MEMORIAS DE GETXO

lunes, 13 de noviembre de 2017

DE CAMINOS, VEGAS, OBRAS Y OTROS ACONTECERES DEL SIGLO XIX EN GETXO y -XII-



En esta entrada finaliza esta serie, en ella veremos, entre otras cosas, como se convocaban los plenos y recaudaban los arbitrios.

Según relataban en noviembre de 1873, la forma de convocatoria vecinal a los plenos se realizaba: “...previo aviso a los domicilios y a son de campana tañida en el salón de la casa Consistorial, según uso y costumbre foral...” Ya desde 1860 hasta 1928 las reuniones se celebraron en el Ayuntamiento situado en la Plaza de San Nikolas. Precisamente, y volviendo a las demandas de las fuerzas armadas, el 17 de noviembre del año 1873, el Consistorio trataba en un pleno sobre un oficio remitido por el Almacenero del distrito militar de Munguia, en el cual se indicaba: “...se ordena la remisión al mismo de 3.588 raciones de pan de primera, las cuales incluirán un cuartillo de vino y libra de carne; y para la caballería 1.816 libras de maíz, 450 libras de salvado, 73 arrobas de paja y 18 libras de velas…” El Ayuntamiento solicitaba que de las mismas fueran descontadas las: “...raciones suministradas en la última semana a la fuerza que ha permanecido en esta Anteiglesia...” Aquellas raciones habían sido suministradas por el Regidor D. Robustiano de Larrondo y el vecino de Getxo D. Juan José de Ibatao. No fue esta la única demanda de las partidas armadas, ya que el Comandante de Armas de Sondica exigía la entrega en Erandio de: “...240 reales y 16 celemines de habas y pienso de caballo para ocho días antes de las dos de la tarde de ese día...”
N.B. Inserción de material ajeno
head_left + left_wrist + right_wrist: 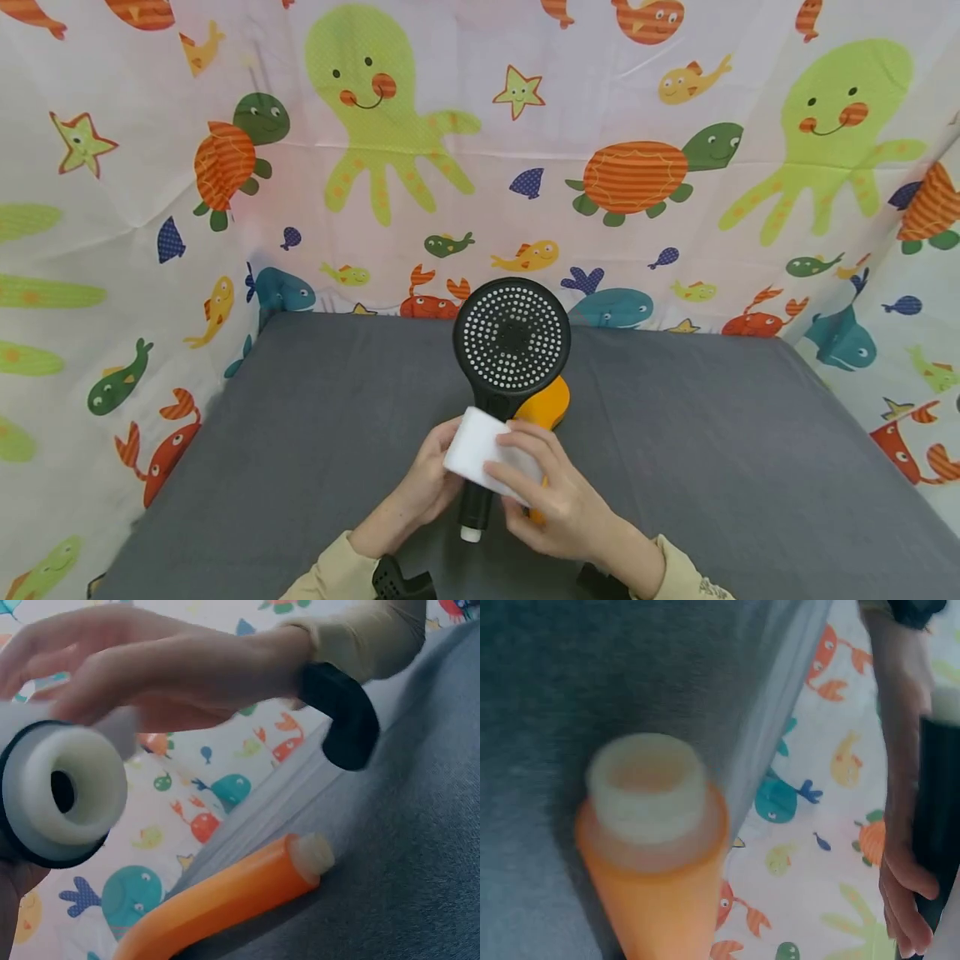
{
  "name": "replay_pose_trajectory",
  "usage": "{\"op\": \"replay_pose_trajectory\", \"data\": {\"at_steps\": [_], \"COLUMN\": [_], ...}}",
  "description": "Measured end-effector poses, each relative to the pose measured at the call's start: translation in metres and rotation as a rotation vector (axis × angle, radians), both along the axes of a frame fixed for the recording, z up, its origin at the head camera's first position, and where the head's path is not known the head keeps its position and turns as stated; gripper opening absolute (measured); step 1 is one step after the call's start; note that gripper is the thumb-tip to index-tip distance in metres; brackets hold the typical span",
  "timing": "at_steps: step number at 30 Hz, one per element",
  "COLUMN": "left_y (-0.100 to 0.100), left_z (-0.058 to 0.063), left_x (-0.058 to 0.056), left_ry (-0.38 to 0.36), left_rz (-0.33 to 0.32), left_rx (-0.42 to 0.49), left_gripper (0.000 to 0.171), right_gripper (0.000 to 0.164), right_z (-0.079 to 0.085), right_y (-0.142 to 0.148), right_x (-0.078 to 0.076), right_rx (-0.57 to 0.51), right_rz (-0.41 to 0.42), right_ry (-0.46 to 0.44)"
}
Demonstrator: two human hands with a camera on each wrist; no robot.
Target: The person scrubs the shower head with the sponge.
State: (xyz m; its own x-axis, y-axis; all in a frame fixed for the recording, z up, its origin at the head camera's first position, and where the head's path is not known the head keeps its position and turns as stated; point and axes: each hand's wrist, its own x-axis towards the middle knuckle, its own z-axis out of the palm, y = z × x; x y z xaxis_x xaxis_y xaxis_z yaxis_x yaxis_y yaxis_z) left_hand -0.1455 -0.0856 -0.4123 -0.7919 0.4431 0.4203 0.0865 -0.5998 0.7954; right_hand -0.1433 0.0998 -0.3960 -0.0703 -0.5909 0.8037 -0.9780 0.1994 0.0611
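Observation:
A black shower head [512,335] is held up over the grey table, its spray face with many pale holes toward the head camera. My left hand [433,475] grips its handle from the left side. With curled fingers, my right hand [558,500] holds a white sponge [483,450] against the front of that handle. The handle's white hollow end [82,787] faces the left wrist camera. Behind the hands an orange shower head [551,402] lies on the table, mostly hidden in the head view. Its orange handle [664,907] with a pale threaded end shows in the right wrist view.
The grey cloth-covered table [337,400] spreads out on both sides of the hands. A white curtain [465,167] printed with sea animals hangs behind it and along both sides. Black straps [341,712] sit on the wrists.

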Motion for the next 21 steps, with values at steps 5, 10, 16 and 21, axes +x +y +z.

Los arbitrios era otra de las preocupaciones de nuestros ediles. Las condiciones de los remates en noviembre de 1873: “...de vinos, aguardientes, chacolis y otros líquidos, además de las carnes frescas, se realizaban en dos bodegas de la taberna de Echebarria en Las Arenas...” La graduación de los aguardientes quedaba al criterio de los vendedores, eso si, se advertía que: “...deben de ser de buena calidad, y no dañar la salud pública, no debiendo el aguardiente bajar de 19 grados. Siendo el precio base de partida de 78.000 reales...” Para el precio de la carne también se fijaba el precio de partida, el cual debía de ser de: “...como en el presente año, y también para el próximo durante todo el año, para veinte cuartos será de 24.000 reales...” Quedaba clara la intervención municipal en la fijación de precios.


Y la guerra seguía creando conflictos, que afectaban a ambas márgenes de la ría. El 11 de diciembre de 1873 llegaba una orden del Jefe de Distrito de Munguia D. Sebastián de Gorordo, por la que se hacía saber que: “...se prohíbe en absoluto el paso de la parte de acá de la ría a la de la rebelde Villa de Portugalete, al barquero D. Antonio de Mendieta...” Sin embargo el consistorio decidió que no entraba dentro sus atribuciones el establecer aquella prohibición, y echando balones fuera, dejaba al criterio del barquero la decisión. Otro de los asuntos afectados fue el correo, el administrador de la cartería de Munguia comunicaba que: “...desde ayer, desde Munguia se conduce el correo para Francia, Navarra, Álava y Guipuzcoa, pudiendo pasar una persona de su pueblo a recoger o llevar la correspondencia...”

Terminaba el año con la prohibición de extraer arenas y césped de la vegas, ya que según una queja presentada por D. José Ramón de Urresti, quedaban las vegas, al extraer la capa de césped, decía en la misma: “...se produce un daño notable a la propiedad comunal, en las arenas y vegas de esta jurisdicción, ya que algunos se dedican a arrancar el césped dejando el terreno estéril...” El Ayuntamiento acordaba la prohibición ya que se dañaban los pastos comunales.


En las próximas entradas continuaré con un paseo a lo largo del último cuarto del Siglo XIX, viendo algunos de los aconteceres de aquellos días, que a nuestros vecinos creaban no pocos sinsabores y a veces alguna alegría.